Sixty years ago, on Sept. 9, 1965, at “9:46 p.m. in the City of the Angels, Los Angeles, California,” as Vin Scully noted in his brilliant call, Sandy Koufax pitched a perfect game.
About 20 miles down the road at that same moment, 24-year-old Sammee Zeile was in a hospital delivery room giving birth to a future Major Leaguer.
Todd Zeile, who played for 11 teams during a 16-year career, turns 60 on Tuesday. The historic ballgame that took place that night has followed him around in many ways since then, including a memorable gift from Koufax himself.
It began that night when Sammee and her husband arrived at The LA Hospital in Van Nuys around six o’clock in the evening.
“In those days you couldn’t go in [the delivery room] with her, so I was sitting in the lounge,” said Frank Zeile, who goes by his middle name, Todd.
What did he do while he anxiously awaited?
“I had a little radio, and I was listening to Vin Scully call that ballgame,” he said.
The elder Zeile had played some college and semipro ball and was a loyal Dodgers fan. Three years earlier, he had attended the first two regular-season games at Dodger Stadium. Listening to Scully provided a tiny bit of comfort as the nervous dad waited for his second child to arrive.
“We were there for quite a long time, I’ll tell you that,” Mr. Zeile said. “He was not anxious to join the world.”
Sometime in that nine o’clock hour — the exact time has been lost to faded memories and equally faded scrapbooks — as Koufax etched his name into the record books, Todd Edward Zeile was born.
Sammee heard the doctor ask a nurse where big Todd was.
“He’s listening to the ballgame,” the nurse replied.
While that was true — how could a Dodgers fan not be listening with Koufax working on a perfect game? — he did have his mind focused on the more important matters.

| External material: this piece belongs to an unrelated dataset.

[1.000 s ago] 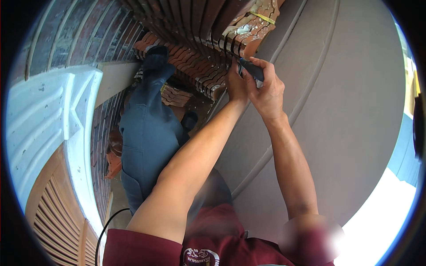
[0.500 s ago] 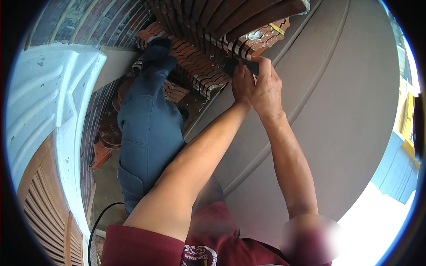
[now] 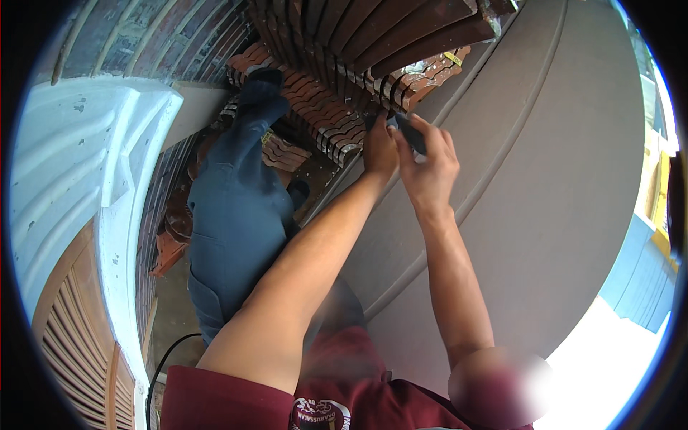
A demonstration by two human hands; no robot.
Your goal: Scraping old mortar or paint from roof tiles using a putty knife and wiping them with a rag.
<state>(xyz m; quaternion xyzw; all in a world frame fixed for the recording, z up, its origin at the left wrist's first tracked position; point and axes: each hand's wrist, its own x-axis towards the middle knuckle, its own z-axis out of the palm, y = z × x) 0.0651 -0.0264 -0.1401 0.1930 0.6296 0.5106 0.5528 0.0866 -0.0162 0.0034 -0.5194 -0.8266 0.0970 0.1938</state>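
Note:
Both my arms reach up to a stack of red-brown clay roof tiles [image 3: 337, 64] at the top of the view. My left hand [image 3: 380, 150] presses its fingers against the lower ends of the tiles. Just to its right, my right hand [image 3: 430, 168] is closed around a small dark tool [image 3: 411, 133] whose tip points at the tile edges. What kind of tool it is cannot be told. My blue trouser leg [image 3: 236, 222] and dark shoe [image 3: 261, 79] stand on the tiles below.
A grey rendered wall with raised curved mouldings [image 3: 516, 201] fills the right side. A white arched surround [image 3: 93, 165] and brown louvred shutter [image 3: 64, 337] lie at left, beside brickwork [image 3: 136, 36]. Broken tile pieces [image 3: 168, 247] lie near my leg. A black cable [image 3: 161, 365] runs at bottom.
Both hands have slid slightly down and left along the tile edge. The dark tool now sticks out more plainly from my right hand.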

“I was listening to the game, but I was worried about what was going on in her room, not my room,” the elder Zeile said.
A 9-pound, 14-ounce bundle of joy arrived, and a baseball life soon began. Todd and his older brother, Mike, were both standout players growing up. As fans, they would occasionally get to games at Chavez Ravine, were members of a Dodgers fan club and, of course, grew up listening to Scully’s play-by-play.
After Todd starred at L.A.’s Hart High School and UCLA, he made his Major League debut with the St. Louis Cardinals in August 1989 and played his first game at Dodger Stadium the following April.
Scully noticed the significance of the date Todd was born and would often weave the Koufax connection into game broadcasts when the Cardinals played the Dodgers.
“I knew he had made it when Scully first said his name,” the elder Zeile said proudly. “That’s when I knew, this is it boy, we’ve done it.”
Zeile became a Dodger in 1997. That led to finally meeting Koufax in person during Spring Training in Vero Beach, Fla.
“I told him that my dad was listening to it the night I was born,” Zeile said.
Zeile remained connected to the Hall of Famer after signing with the Mets in 2000. Koufax often hung around the club because he was childhood buddies with then-Mets owner Fred Wilpon.
That year on Todd’s birthday — the 35th anniversary of Koufax’s perfect game — Zeile noticed a small package on the chair in front of his locker before the game. Inside was a signed baseball:
“I thought that was pretty cool,” Zeile said. “And in typical form of Sandy, no hoopla, didn’t want any credit for it. He left it there while I was out taking batting practice.”
There are two other coincidences from Zeile’s life that relate back to that night in 1965.
One of Zeile’s coaches at UCLA in the 1980s was Chris Krug, who was catching and batting seventh for the Cubs in Koufax’s perfect game.
One of the 29,139 fans at Dodger Stadium was 17-year-old Tom Gamboa, who later spent five decades coaching and managing in baseball — and became Todd’s father-in-law in 2020, when Zeile married his daughter Kristin.
Zeile is now a commentator on Mets TV broadcasts. He is someone who appreciates the history of the game. He rarely speaks of his place in it, but as he turns 60, he knows the Koufax connection is special.
“I’m not that guy who thinks a lot about all those different things, but I do think it’s a pretty cool connection,” Zeile said.